Пришлось открыть глаза, и тут же зажмуриться вновь. Подвал был освещен просто по-праздничному: двое мужиков в кожаных доспехах замерли с факелами у двери, суетливый палач со светильником в руке тычет вонючую тряпку в нос, и еще три светильника по углам развешаны. Лишь один из присутствующих не участвует во всей этой иллюминации: дородный коротышка с тройным подбородком, стоящий рядом с мучителем. Одна рука на рукояти кинжала в богато инкрустированных ножнах, второй гордо подпирает раздутую поясницу. Приодет так, что сэр Флорис, ныне покойный сюзерен бакайцев, в своем лучшем прикиде на его фоне казался бы обитателем помойки. Куда ни плюнь, или в меха попадешь, или в позолоту, или в стразы.
– Ваша милость! Очнулся! Я же говорил – ничего ему не станется! – палач проговорил это с нескрываемой радостью.
– Без тебя вижу. Ну и как мы его теперь забирать будем?
– Чего? Как это – забирать?
– Как забирать?! Ты, болван, что ли – не знаешь, как забирают?! Берут и забирают!
– Но инквизитор…
– С твоим инквизитором разговор особый будет! Позже! Как и с тобой! Сколько этот еретик у вас провисел? А?!
– Так мне это неведомо – я дни не считаю, да и ни к чему это мне по службе знать.
– Вот за глупость кнута и отведаешь! Некоторые вещи знать надо обязательно! Вторая неделя давно уж пошла, как он у вас закрыт, а обвинение суду до сих пор не предоставлено. Ни слова о нем вообще – будто не было такого человека. Не говоря уже о том, что членовредительством здесь без судебного соизволения занимаетесь. Раз так, то теперь он суду переходит, и уже суд, именем короля, решать будет. И скажи мне, морда тупая: как он теперь пойдет на этот суд? На сломанных ногах? А?!
– Так надо подождать, пока заживут – на нем все быстро заживает, да и ломали мы с умом – аккуратно и бережно.
– Ну и придурок же ты! Так! Бери моих солдат, хватайте этого обломыша, и тащите. Там во дворе тележку видел – вот на ней в темницу королевскую и отвезете.
– Так это – надо бы дозволение инквизитора получить.

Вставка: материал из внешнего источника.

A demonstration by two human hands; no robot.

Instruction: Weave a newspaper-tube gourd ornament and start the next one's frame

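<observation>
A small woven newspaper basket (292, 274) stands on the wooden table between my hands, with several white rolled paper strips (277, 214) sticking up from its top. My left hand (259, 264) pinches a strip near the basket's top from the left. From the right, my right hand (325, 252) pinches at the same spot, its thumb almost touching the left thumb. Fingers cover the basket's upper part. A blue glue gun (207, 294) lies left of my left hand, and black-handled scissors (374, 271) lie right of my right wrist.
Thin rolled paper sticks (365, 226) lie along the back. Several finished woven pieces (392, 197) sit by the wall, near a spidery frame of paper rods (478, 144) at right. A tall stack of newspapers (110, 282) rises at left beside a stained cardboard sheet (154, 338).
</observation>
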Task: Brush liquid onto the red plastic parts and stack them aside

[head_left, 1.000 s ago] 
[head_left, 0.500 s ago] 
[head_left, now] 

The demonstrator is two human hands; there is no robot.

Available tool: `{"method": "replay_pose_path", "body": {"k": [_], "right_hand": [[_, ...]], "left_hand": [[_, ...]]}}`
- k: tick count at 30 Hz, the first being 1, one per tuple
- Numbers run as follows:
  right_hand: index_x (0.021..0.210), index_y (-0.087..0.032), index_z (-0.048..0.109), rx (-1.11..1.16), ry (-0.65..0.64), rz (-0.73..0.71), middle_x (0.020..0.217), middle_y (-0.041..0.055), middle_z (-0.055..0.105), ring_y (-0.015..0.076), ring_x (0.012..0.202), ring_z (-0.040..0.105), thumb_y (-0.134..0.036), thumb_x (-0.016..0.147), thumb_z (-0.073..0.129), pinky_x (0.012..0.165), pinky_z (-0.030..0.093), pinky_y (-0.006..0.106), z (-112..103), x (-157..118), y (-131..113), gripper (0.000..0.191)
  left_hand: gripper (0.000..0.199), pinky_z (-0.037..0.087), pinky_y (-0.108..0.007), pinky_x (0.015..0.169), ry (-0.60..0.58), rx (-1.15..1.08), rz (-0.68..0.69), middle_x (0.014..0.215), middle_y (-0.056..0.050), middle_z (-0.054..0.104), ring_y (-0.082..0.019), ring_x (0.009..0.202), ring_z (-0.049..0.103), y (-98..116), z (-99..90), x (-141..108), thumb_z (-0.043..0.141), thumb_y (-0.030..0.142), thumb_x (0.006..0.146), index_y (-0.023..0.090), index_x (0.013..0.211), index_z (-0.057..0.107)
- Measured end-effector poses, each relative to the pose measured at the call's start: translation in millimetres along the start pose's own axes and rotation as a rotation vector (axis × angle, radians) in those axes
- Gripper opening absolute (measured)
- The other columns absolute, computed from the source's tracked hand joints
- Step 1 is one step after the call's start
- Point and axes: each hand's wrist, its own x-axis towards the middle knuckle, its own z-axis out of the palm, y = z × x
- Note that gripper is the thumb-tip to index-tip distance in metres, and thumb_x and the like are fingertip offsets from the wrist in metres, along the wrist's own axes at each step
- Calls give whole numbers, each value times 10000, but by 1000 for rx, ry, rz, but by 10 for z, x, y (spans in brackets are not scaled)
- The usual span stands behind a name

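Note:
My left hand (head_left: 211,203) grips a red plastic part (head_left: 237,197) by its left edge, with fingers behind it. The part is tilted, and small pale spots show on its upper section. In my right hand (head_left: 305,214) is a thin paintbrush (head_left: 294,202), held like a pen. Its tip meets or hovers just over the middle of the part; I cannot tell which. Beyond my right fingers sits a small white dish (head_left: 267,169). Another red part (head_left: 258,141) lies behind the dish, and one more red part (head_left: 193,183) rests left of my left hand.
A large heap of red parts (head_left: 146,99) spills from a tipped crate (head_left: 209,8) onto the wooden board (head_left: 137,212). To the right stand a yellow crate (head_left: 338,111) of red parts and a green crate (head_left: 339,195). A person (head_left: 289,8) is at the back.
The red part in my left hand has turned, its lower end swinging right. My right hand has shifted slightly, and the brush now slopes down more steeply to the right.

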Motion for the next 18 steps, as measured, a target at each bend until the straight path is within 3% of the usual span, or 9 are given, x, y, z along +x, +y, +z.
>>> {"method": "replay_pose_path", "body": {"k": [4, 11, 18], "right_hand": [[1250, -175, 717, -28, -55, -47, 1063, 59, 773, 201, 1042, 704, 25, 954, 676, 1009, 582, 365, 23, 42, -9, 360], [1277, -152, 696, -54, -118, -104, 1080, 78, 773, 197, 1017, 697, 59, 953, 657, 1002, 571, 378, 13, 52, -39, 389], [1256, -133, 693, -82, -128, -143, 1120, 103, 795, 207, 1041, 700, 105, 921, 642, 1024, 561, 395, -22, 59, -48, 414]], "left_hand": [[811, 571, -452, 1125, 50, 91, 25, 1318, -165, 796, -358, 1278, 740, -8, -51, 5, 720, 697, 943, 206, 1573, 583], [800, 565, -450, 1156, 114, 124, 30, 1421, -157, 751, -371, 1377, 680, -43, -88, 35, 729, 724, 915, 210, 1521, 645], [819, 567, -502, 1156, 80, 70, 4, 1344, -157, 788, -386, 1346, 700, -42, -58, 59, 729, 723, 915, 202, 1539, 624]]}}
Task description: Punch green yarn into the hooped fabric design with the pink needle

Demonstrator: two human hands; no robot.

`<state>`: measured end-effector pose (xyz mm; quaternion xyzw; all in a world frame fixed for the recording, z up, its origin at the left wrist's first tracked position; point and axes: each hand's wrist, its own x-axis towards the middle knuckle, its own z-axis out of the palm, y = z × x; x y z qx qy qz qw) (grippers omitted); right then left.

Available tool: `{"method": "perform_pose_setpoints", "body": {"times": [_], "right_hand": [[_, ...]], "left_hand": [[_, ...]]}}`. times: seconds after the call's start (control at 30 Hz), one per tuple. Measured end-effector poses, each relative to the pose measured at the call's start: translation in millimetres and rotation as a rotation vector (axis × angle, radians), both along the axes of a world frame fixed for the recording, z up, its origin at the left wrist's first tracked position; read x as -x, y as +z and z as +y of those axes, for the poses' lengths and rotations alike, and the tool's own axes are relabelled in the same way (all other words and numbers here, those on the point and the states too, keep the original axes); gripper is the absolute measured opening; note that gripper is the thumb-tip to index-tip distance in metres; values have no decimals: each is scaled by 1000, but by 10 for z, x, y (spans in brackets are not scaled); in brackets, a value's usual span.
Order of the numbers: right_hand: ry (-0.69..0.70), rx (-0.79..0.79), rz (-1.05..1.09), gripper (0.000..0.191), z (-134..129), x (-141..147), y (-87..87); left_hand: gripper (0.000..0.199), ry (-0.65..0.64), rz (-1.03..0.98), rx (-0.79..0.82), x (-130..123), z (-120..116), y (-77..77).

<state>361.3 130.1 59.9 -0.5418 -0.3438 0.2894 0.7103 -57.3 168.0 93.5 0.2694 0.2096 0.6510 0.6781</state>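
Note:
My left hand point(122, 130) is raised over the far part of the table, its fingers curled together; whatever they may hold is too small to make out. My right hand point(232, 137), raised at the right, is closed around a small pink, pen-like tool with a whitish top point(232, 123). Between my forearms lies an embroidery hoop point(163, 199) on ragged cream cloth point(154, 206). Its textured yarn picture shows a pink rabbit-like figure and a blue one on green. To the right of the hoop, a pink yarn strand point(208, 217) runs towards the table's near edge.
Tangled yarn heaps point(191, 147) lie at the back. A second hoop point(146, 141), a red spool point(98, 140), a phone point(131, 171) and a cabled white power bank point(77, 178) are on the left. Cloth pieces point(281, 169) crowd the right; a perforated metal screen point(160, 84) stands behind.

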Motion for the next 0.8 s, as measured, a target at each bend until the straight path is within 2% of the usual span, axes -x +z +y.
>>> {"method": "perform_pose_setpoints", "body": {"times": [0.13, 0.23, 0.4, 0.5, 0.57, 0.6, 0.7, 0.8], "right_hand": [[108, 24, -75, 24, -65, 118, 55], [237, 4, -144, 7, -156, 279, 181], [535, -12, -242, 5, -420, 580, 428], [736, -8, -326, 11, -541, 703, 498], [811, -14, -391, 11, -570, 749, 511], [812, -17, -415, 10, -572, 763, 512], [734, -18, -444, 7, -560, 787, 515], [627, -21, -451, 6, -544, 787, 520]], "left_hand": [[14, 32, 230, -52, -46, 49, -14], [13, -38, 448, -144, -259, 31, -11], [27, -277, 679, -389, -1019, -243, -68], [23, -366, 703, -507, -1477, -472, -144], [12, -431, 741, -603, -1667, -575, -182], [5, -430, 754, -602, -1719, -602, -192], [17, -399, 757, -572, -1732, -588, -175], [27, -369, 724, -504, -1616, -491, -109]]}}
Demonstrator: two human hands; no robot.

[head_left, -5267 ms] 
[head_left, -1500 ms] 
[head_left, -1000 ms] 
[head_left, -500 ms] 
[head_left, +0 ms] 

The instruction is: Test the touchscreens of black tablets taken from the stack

– Инквизитор что ли, самолично тележкой распоряжается?! Бог ты мой! Да что ж такое у вас на тележке этой возят? Алмазы? А?!
– Мусор из камер и дерьмо – в подворье золотарей свозим, ниже по улице.
– Морда твоя лживая – не рассказывай, что без инквизитора к этой вонючей колымаге прикасаться нельзя! Если ты еще раз попробуешь что-нибудь не то вякнуть, то прокатишься на ней сам. В то самое подворье, или даже в ров городской. Дело уже к вечеру идет – меня ужин ждет, а я здесь с вашим идиотизмом разбираться должен.
– Понял, ваша милость – не повторится. Сейчас: только в колодки закуем, и отвезем в целости и сохранности.
– В колодки? И ты всерьез думаешь, что он способен сбежать?! И где только инквизиторы таких болванов находят…
– Не знаю, способен или нет, а Барука он третьего дня, когда тот ему ноготь сорванный варом замазывал, так за ладонь ухватил и рванул ловко, что запястье сразу переломал. И это в беспамятстве. А в памяти что сделать может, так и страшно подумать… Силищи в нем как у пары быков. Сердце черное не шутка – в Империи за одно прикосновение к нему на сухой кол посадить могут, а ведь это неспроста. Кнут со свинчаткой по такому делу как благо принимают – легко, стало быть, отделался.
– Здесь вам не имперская земля – здесь у нас народ не трусливый, и все всегда по закону делает. Ну а кто не делает, того мы… Пошевеливайтесь – беременные слизни: мой ужин стынет! Я, если холодное ем, злюсь очень, а когда я злюсь, то нехорош делаюсь. Так что не стой с разинутым ртом!